**Problem to solve**
Output exactly the lines that come between the start of the material and the line containing "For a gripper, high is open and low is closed", both ends included, with the pictures omitted.

═══ Collected data

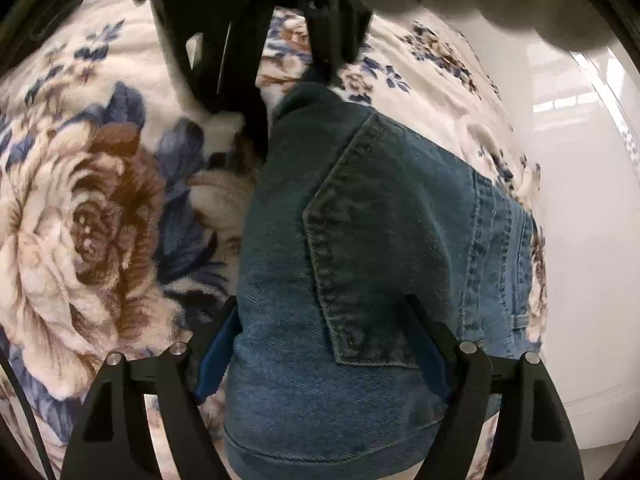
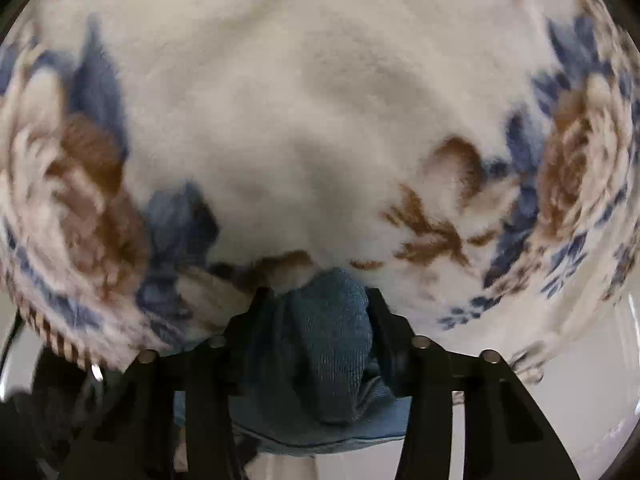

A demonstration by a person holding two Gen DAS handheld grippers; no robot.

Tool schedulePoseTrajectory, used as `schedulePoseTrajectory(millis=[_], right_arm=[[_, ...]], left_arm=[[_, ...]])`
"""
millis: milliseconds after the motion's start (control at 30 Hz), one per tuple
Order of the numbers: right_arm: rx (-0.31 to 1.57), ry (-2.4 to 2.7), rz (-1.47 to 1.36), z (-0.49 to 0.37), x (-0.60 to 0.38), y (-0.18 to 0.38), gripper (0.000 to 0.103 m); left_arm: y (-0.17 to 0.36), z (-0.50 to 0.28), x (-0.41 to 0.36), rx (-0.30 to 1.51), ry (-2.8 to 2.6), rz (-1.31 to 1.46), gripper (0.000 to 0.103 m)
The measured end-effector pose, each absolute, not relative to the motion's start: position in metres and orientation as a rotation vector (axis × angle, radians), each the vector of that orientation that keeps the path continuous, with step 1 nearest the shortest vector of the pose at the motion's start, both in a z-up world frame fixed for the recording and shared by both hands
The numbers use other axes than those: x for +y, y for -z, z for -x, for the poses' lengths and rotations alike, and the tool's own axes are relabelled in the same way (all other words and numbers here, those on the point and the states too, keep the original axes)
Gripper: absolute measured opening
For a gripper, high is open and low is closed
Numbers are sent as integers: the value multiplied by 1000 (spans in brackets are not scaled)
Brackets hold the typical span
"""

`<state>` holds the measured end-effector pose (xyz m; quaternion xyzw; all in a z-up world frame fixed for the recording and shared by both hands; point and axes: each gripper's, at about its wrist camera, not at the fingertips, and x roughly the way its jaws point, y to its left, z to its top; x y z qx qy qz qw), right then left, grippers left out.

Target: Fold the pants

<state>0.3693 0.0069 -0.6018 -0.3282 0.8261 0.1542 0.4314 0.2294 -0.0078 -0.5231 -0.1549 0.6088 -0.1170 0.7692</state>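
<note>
From the left wrist, the left gripper has its fingers spread wide, straddling the folded denim pants on the floral blanket, likely to steady them; the other tool looms beyond. From the right wrist, the right gripper pinches a bunched denim edge, blanket clear ahead.

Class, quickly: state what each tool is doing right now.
Left tool: open, straddling the folded blue denim pants.
Right tool: shut on a bunch of the pants.
</note>
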Motion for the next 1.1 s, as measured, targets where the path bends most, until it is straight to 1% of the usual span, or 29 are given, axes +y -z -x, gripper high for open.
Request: schedulePoseTrajectory(millis=[33,67,100,133,167,200,233,267,333,400,433,467,500,567,633,667,700,733,767,800,833,900,933,967,1000,1033,1067,1100], right_arm=[[2055,-339,697,-384,-8,591,20],[2080,-285,561,-394,-21,585,18],[2105,-208,333,-410,-51,575,17],[2081,-160,237,-417,-69,567,5],[2061,-99,74,-427,-96,557,1],[2059,-60,-51,-433,-116,552,0],[2017,-11,-135,-445,-140,541,1],[1994,-17,-115,-451,-146,535,1],[2026,-111,-27,-454,-141,526,2],[2055,-287,122,-442,-104,523,8],[2064,-347,202,-432,-82,524,29],[2077,-390,293,-428,-66,527,63],[2086,-459,404,-423,-40,530,73],[2052,-524,634,-408,-4,538,75],[1944,-619,1027,-377,32,548,74],[1895,-657,1222,-356,40,556,73],[1880,-685,1296,-343,42,560,69],[1874,-697,1334,-335,41,564,54],[1877,-706,1351,-328,40,566,44],[1840,-683,1337,-328,40,565,42],[1856,-645,1279,-335,37,565,40],[1979,-528,1060,-358,29,576,38],[2023,-487,961,-369,22,576,33],[2062,-422,822,-385,12,574,19],[2137,-341,628,-405,-8,573,19],[2186,-305,494,-415,-21,576,21],[2207,-312,457,-419,-28,576,23],[2193,-403,533,-415,-24,575,24]], left_arm=[[521,-227,-11,1301,257,319,78],[520,-227,-13,1290,261,302,78],[517,-225,-20,1269,275,268,79],[516,-224,-27,1263,282,244,80],[516,-225,-30,1264,285,234,84],[518,-224,-36,1276,290,224,84],[519,-223,-39,1274,289,210,84],[520,-223,-39,1271,288,205,84],[521,-225,-40,1275,287,201,84],[520,-227,-41,1280,281,200,84],[520,-228,-44,1282,281,190,84],[518,-227,-43,1283,280,187,84],[518,-227,-45,1285,279,176,84],[518,-227,-47,1290,280,156,84],[520,-228,-47,1289,276,153,84],[522,-228,-48,1289,275,150,84],[523,-228,-48,1286,275,147,84],[523,-227,-48,1282,276,141,84],[524,-228,-49,1280,275,130,84],[525,-229,-48,1279,272,129,84],[526,-230,-47,1278,272,138,84],[526,-231,-48,1276,275,132,85],[526,-231,-48,1277,275,136,87],[527,-230,-50,1282,278,135,88],[527,-229,-50,1279,278,126,88],[527,-228,-51,1274,279,121,88],[528,-229,-51,1276,280,120,88],[528,-230,-50,1282,281,125,88]])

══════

**Solution below**
A demonstration by a person holding two Gen DAS handheld grippers; no robot.

Tool schedulePoseTrajectory, used as `schedulePoseTrajectory(millis=[_], right_arm=[[_, ...]], left_arm=[[_, ...]])`
"""
millis: milliseconds after the motion's start (control at 30 Hz), one per tuple
Order of the numbers: right_arm: rx (-0.31 to 1.57), ry (-2.4 to 2.7), rz (-1.47 to 1.36), z (-0.49 to 0.37), x (-0.60 to 0.38), y (-0.18 to 0.38), gripper (0.000 to 0.103 m); left_arm: y (-0.17 to 0.36), z (-0.50 to 0.28), x (-0.41 to 0.36), rx (-0.30 to 1.51), ry (-2.8 to 2.6), rz (-1.31 to 1.46), gripper (0.000 to 0.103 m)
The measured end-effector pose, each absolute, not relative to the motion's start: position in metres and orientation as a rotation vector (axis × angle, radians), each the vector of that orientation that keeps the path continuous, with step 1 nearest the shortest vector of the pose at the motion's start, both in a z-up world frame fixed for the recording and shared by both hands
The numbers use other axes than those: x for +y, y for -z, z for -x, for the poses' lengths and rotations alike, and the tool's own axes are relabelled in the same way (all other words and numbers here, those on the point and the states too, keep the original axes)
Gripper: absolute measured opening
For a gripper, high is open and low is closed

The output is finished.